**ABOUT THIS EXERCISE:** Keep the pictures out. Copy every line of the listing exactly.

──────── PROVIDED DATA

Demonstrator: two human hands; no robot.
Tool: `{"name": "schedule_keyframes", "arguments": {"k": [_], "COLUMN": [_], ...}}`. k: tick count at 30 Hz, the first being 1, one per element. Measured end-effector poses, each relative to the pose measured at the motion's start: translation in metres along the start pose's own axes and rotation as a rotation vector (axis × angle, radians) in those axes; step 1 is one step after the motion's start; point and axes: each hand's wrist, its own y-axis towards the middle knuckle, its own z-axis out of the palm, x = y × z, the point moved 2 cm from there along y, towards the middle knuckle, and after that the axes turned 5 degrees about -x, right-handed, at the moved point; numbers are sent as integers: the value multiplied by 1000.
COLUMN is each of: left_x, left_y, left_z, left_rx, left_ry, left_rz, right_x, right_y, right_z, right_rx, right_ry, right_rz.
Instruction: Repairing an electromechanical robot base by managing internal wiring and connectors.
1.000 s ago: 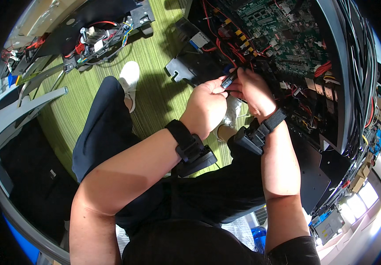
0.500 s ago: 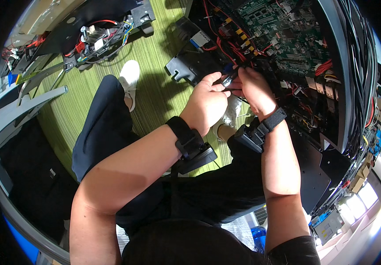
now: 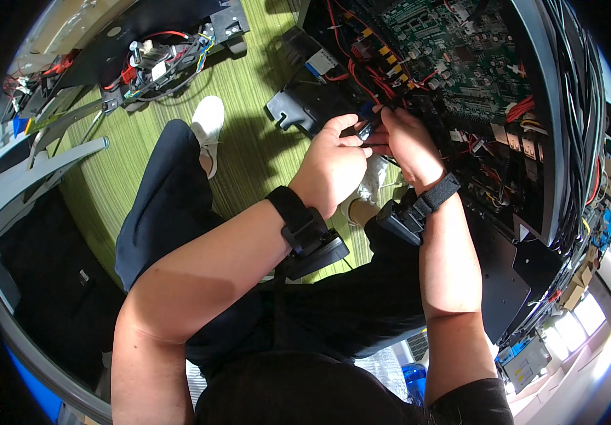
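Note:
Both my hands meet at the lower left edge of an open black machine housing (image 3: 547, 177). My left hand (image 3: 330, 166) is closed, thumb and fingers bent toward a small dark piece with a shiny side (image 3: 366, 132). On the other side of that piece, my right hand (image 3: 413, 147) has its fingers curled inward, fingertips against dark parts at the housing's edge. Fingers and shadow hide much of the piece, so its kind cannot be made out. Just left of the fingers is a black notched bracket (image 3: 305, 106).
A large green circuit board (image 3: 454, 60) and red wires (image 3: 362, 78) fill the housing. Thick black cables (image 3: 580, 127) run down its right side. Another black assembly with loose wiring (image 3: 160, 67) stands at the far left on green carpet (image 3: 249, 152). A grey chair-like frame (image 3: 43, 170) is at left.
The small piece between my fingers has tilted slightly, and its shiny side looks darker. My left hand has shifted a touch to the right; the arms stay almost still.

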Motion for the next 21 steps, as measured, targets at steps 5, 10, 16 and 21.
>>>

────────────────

**EXERCISE ANSWER:**
Demonstrator: two human hands; no robot.
Tool: `{"name": "schedule_keyframes", "arguments": {"k": [_], "COLUMN": [_], ...}}`. k: tick count at 30 Hz, the first being 1, one per element. Measured end-effector poses, each relative to the pose measured at the motion's start: translation in metres along the start pose's own axes and rotation as a rotation vector (axis × angle, radians) in those axes; step 1 is one step after the motion's start; point and axes: each hand's wrist, its own y-axis towards the middle knuckle, its own z-axis out of the palm, x = y × z, the point moved 2 cm from there along y, towards the middle knuckle, and after that the axes turned 5 degrees about -x, right-handed, at the moved point; numbers are sent as integers: the value multiplied by 1000.
COLUMN is each of: left_x, left_y, left_z, left_rx, left_ry, left_rz, right_x, right_y, right_z, right_rx, right_ry, right_rz.
Instruction: Repairing an electromechanical robot base by managing internal wiring and connectors.
1.000 s ago: 
0.500 s ago: 
now: 
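Note:
Both my hands meet at the lower left edge of an open black machine housing (image 3: 547, 177). My left hand (image 3: 330, 166) is closed, thumb and fingers bent toward a small dark piece with a shiny side (image 3: 366, 132). On the other side of that piece, my right hand (image 3: 413, 147) has its fingers curled inward, fingertips against dark parts at the housing's edge. Fingers and shadow hide much of the piece, so its kind cannot be made out. Just left of the fingers is a black notched bracket (image 3: 305, 106).
A large green circuit board (image 3: 454, 60) and red wires (image 3: 362, 78) fill the housing. Thick black cables (image 3: 580, 127) run down its right side. Another black assembly with loose wiring (image 3: 160, 67) stands at the far left on green carpet (image 3: 249, 152). A grey chair-like frame (image 3: 43, 170) is at left.
The small piece between my fingers has tilted slightly, and its shiny side looks darker. My left hand has shifted a touch to the right; the arms stay almost still.
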
Motion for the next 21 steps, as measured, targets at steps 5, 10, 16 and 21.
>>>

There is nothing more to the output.